12. The Analytics Revolution
The biggest challenge of data science is not to obtain data but make sense of them. Analytics needs to be at the centre of business to harness all the data. And it is that with better data and better analysis, it is possible to make better business decisions.
The analytics revolution will allow data to be used in real-time and both merchants and public institutions to take full advantage of it.
13. Predictive Modelling
We’ve known for a long time that data science is beneficial for spotting anomalies and patterns. The next step is to leverage machine learning, and other algorithmic approaches to extensive data sets to improve decision-making capabilities, creating models that better predict customer behaviour, financial risks, market trends, and more.
Predictive modelling is a trend in data science applied to a multitude of sectors, from healthcare to travel. For example, manufacturers employ predictive maintenance systems to help reduce equipment breakdowns and improve uptime, and businesses of all kinds use predictive modelling in their business predictions.

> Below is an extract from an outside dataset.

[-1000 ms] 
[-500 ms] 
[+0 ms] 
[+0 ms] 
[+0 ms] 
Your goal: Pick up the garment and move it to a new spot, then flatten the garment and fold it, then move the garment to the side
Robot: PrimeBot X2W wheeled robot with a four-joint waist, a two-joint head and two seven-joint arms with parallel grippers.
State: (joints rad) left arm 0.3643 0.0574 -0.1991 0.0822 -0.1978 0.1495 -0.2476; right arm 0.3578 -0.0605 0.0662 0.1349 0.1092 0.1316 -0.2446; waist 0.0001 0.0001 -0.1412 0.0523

14. Classification And Categorization
Data science tools have proven to be very useful for filtering large volumes of data and classifying it based on a series of learned characteristics.
This functionality is beneficial when faced with unstructured data, such as emails, documents, videos or audios, which are much more challenging to process and analyze. Until recently, extracting value from this type of data was a challenge, but the emergence of deep learning is making it much more accessible.
15. Reinforcement Learning
There are three paradigms in the world of machine learning: supervised learning, unsupervised learning, and reinforcement learning. In reinforcement learning, the system learns from direct experiences with its environment, and the environment can use a method of rewards and punishments to assign value to the system’s observations.
Thus, the system is guided to obtain the highest possible rewards, similar to the positive reinforcement learning of animals. This has multiple applications in video games, although it still requires improvements for sectors where security plays a fundamental role.